DATASET EXCERPTS –
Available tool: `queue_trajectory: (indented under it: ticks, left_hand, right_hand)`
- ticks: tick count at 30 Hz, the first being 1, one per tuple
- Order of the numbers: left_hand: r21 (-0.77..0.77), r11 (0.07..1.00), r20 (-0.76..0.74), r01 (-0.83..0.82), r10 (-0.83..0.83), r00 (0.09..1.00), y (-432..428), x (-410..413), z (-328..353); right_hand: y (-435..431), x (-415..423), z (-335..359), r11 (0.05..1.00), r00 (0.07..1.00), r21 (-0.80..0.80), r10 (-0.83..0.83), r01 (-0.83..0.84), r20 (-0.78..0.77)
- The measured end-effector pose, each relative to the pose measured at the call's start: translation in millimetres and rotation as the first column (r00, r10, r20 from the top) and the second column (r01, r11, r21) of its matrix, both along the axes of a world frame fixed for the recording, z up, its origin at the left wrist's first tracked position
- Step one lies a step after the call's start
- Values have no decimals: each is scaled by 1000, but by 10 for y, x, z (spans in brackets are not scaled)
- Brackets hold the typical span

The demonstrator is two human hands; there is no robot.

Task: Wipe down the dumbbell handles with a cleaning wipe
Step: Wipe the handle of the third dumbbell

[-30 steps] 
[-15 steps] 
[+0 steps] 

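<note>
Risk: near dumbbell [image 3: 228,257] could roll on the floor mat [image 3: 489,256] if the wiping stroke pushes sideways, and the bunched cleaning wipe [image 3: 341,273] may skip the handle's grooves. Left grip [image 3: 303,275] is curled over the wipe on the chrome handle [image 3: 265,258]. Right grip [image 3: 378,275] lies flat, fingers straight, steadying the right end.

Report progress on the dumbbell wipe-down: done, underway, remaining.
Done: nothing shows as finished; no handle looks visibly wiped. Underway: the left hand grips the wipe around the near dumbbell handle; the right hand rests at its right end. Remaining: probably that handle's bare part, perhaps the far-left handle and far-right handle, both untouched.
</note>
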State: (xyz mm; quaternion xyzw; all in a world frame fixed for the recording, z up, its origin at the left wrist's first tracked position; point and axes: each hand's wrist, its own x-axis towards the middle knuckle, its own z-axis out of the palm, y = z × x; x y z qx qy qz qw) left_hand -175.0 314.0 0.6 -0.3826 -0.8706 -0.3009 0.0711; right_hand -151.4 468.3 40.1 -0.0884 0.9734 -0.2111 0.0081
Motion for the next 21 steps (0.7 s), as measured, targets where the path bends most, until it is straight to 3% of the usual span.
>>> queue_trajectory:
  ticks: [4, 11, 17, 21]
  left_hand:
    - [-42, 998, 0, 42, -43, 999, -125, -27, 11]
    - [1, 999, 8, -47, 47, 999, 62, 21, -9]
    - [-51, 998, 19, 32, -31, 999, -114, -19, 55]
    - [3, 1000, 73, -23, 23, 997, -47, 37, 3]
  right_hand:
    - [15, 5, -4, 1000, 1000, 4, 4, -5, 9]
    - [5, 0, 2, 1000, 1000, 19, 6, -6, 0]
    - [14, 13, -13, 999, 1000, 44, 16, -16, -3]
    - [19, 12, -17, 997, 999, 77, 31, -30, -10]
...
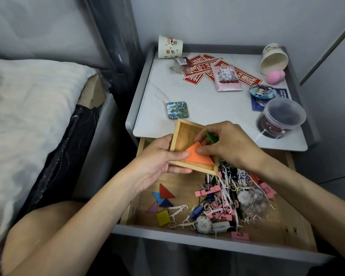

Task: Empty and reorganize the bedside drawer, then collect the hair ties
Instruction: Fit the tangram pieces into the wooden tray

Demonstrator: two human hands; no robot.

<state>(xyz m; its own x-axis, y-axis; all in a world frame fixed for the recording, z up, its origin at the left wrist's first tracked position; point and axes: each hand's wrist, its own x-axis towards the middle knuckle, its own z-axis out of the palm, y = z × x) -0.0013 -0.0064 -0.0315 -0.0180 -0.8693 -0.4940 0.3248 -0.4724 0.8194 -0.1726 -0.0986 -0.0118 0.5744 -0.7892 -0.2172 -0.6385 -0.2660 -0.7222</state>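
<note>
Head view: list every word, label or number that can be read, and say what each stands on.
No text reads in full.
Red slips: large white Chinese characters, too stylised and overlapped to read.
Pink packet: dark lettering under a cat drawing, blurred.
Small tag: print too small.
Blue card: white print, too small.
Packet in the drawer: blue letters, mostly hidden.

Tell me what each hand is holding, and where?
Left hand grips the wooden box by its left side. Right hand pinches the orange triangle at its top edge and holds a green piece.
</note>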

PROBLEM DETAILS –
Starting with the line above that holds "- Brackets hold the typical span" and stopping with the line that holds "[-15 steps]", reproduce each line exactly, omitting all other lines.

ANSWER TO THIS TASK –
- Brackets hold the typical span

The demonstrator is two human hands; there is no robot.

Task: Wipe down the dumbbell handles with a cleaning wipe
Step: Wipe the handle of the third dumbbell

[-30 steps] 
[-15 steps] 

Now the answer is complete.